## EXERCISE AIM
Without omitting anything, copy the data exactly.

## DATA BELOW

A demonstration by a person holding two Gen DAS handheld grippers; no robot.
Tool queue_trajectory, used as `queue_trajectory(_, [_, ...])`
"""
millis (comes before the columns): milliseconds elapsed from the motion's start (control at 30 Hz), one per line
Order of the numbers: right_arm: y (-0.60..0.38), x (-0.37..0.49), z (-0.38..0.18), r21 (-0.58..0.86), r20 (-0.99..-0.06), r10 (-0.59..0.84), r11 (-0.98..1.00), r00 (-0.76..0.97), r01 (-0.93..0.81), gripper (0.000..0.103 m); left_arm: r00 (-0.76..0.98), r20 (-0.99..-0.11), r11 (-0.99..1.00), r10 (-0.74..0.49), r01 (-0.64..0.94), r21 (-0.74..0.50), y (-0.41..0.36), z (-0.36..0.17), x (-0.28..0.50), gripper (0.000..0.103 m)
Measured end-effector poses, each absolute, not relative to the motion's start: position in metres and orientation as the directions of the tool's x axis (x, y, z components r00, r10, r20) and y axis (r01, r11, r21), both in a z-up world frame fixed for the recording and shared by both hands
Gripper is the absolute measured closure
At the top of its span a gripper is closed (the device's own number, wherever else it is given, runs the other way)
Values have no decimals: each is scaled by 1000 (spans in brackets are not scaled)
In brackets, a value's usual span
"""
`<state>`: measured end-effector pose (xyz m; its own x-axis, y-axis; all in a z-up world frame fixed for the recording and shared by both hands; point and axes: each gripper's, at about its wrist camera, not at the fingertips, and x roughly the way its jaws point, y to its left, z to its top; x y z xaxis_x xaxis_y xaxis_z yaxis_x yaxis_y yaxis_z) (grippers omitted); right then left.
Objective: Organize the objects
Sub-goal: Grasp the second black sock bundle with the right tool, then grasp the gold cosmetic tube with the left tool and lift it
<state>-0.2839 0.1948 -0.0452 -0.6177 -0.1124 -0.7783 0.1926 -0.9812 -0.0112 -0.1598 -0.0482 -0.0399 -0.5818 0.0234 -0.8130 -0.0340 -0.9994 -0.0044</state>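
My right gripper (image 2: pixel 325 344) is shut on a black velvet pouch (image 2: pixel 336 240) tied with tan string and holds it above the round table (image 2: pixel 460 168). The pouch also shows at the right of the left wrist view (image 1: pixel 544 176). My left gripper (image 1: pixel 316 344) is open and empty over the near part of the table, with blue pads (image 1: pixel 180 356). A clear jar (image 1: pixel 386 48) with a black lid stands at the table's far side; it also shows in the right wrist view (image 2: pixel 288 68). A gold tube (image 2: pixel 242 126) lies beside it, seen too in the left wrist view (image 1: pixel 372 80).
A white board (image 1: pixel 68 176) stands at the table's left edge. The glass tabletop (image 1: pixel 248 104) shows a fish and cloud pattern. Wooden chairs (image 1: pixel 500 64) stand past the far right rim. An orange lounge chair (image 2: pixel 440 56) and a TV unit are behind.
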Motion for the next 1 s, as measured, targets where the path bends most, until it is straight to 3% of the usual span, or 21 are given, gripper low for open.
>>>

## EXERCISE RESULT
A demonstration by a person holding two Gen DAS handheld grippers; no robot.
Tool queue_trajectory, used as `queue_trajectory(_, [_, ...])`
"""
millis (comes before the columns): milliseconds elapsed from the motion's start (control at 30 Hz), one per line
Order of the numbers: right_arm: y (-0.60..0.38), x (-0.37..0.49), z (-0.38..0.18), r21 (-0.58..0.86), r20 (-0.99..-0.06), r10 (-0.59..0.84), r11 (-0.98..1.00), r00 (-0.76..0.97), r01 (-0.93..0.81), gripper (0.000..0.103 m); left_arm: r00 (-0.76..0.98), r20 (-0.99..-0.11), r11 (-0.99..1.00), r10 (-0.74..0.49), r01 (-0.64..0.94), r21 (-0.74..0.50), y (-0.41..0.36), z (-0.36..0.17), x (-0.28..0.50), gripper (0.000..0.103 m)
Measured end-effector poses, each absolute, not relative to the motion's start: position in metres and orientation as the directions of the tool's x axis (x, y, z components r00, r10, r20) and y axis (r01, r11, r21), both in a z-up world frame fixed for the recording and shared by both hands
Gripper is the absolute measured closure
At the top of its span a gripper is closed (the device's own number, wherever else it is given, runs the other way)
Values have no decimals: each is scaled by 1000 (spans in brackets are not scaled)
In brackets, a value's usual span
"""
`<state>`: measured end-effector pose (xyz m; its own x-axis, y-axis; all in a z-up world frame fixed for the recording and shared by both hands; point and axes: each gripper's, at about its wrist camera, not at the fingertips, and x roughly the way its jaws point, y to its left, z to its top; x y z xaxis_x xaxis_y xaxis_z yaxis_x yaxis_y yaxis_z) (grippers omitted); right then left.
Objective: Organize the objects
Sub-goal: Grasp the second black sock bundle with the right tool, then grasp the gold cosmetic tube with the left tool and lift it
<state>-0.2839 0.1948 -0.0452 -0.6177 -0.1124 -0.7783 0.1926 -0.9812 -0.0112 -0.1598 -0.0482 -0.0399 -0.5818 0.0234 -0.8130 -0.0340 -0.9994 -0.0044</state>
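My right gripper (image 2: pixel 325 344) is shut on a black velvet pouch (image 2: pixel 336 240) tied with tan string and holds it above the round table (image 2: pixel 460 168). The pouch also shows at the right of the left wrist view (image 1: pixel 544 176). My left gripper (image 1: pixel 316 344) is open and empty over the near part of the table, with blue pads (image 1: pixel 180 356). A clear jar (image 1: pixel 386 48) with a black lid stands at the table's far side; it also shows in the right wrist view (image 2: pixel 288 68). A gold tube (image 2: pixel 242 126) lies beside it, seen too in the left wrist view (image 1: pixel 372 80).
A white board (image 1: pixel 68 176) stands at the table's left edge. The glass tabletop (image 1: pixel 248 104) shows a fish and cloud pattern. Wooden chairs (image 1: pixel 500 64) stand past the far right rim. An orange lounge chair (image 2: pixel 440 56) and a TV unit are behind.
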Motion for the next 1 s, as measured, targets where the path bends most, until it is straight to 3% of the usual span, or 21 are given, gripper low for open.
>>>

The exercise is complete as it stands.